Tether: an in-house system to make interactive installations easier

We stopped searching for the One True Creative Coding Framework To Rule Them All; instead we built a comprehensive set of tooling and standards that made our work significantly easier and faster.

Tether: an in-house system to make interactive installations easier

After years of building interactive installations and similar projects, I noticed that there was a lot of reinventing the wheel going on. Having diverse teams (creative coders, web developers, and designers who couldn't code at all), it seemed counterproductive to insist that everyone use the same framework, programming language or application. Every new project demanded new skills and new tools, and while I have always enjoyed learning new things, these fast-paced projects could often be chaotic. It felt like so little of our work was reusable from one project to the next.

We resolved this situation very effectively over the course of about 4 years, by creating a set of standards and tooling which came to be called Tether (available for anyone to use at https://github.com/RandomStudio/tether).

The solution was to step back and notice what was common to our work: the approach and the system architectures we gravitated towards. These kinds of installations tended to involve eclectic technology - this was both a big strength and a serious challenge - so becoming good at glueing things together was the key to increasing our productivity.

What emerged from our efforts (and I wrote the majority of the code and documentation) was a set of libraries, command-line tools and applications, written in 4 languages (C++, Rust, TypeScript and Python). It allowed us to tie together systems comprising HTTP, ArtNet, OSC, WebSockets and UDP. We were able to integrate applications based in Unreal, Ableton Live and TouchDesigner alongside our own web applications, NodeJS services, openFrameworks applications and microcontroller code.

We did the custom work where it was needed. The core, meanwhile, was based on existing technology, specifically MQTT and MessagePack.

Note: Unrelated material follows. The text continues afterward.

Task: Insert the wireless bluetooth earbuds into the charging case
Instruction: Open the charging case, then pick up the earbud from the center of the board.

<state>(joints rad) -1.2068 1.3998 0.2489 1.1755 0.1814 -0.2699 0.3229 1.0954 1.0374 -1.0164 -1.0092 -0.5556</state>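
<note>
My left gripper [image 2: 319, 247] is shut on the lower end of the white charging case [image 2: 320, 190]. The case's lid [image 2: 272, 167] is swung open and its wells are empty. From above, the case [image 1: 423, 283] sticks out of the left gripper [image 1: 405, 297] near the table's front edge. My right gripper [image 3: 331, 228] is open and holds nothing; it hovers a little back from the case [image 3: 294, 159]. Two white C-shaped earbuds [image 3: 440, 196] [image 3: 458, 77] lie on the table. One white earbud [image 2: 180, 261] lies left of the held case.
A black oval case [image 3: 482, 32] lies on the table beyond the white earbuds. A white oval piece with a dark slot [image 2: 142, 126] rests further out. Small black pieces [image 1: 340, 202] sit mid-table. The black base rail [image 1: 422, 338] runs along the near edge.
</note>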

The main benefits of working this way turned out to be:

  1. We could re-use lots of code, applications and services between projects.
  2. We could choose the "right tool for the job" each time, inserting a little bit of interface/bridging code if necessary to get it to work with the rest of our Tether-based systems.
  3. Development, testing, setup (on site) and troubleshooting became significantly easier because everything was talking the same language and all messaging in the system was easy to inspect.
  4. We could record and play back real message data to simulate complex systems without needing all the hardware plugged in.

In the process, I solidified my understanding of the challenges underlying these kinds of projects: distributed computing, state management and event-based asynchronous programming.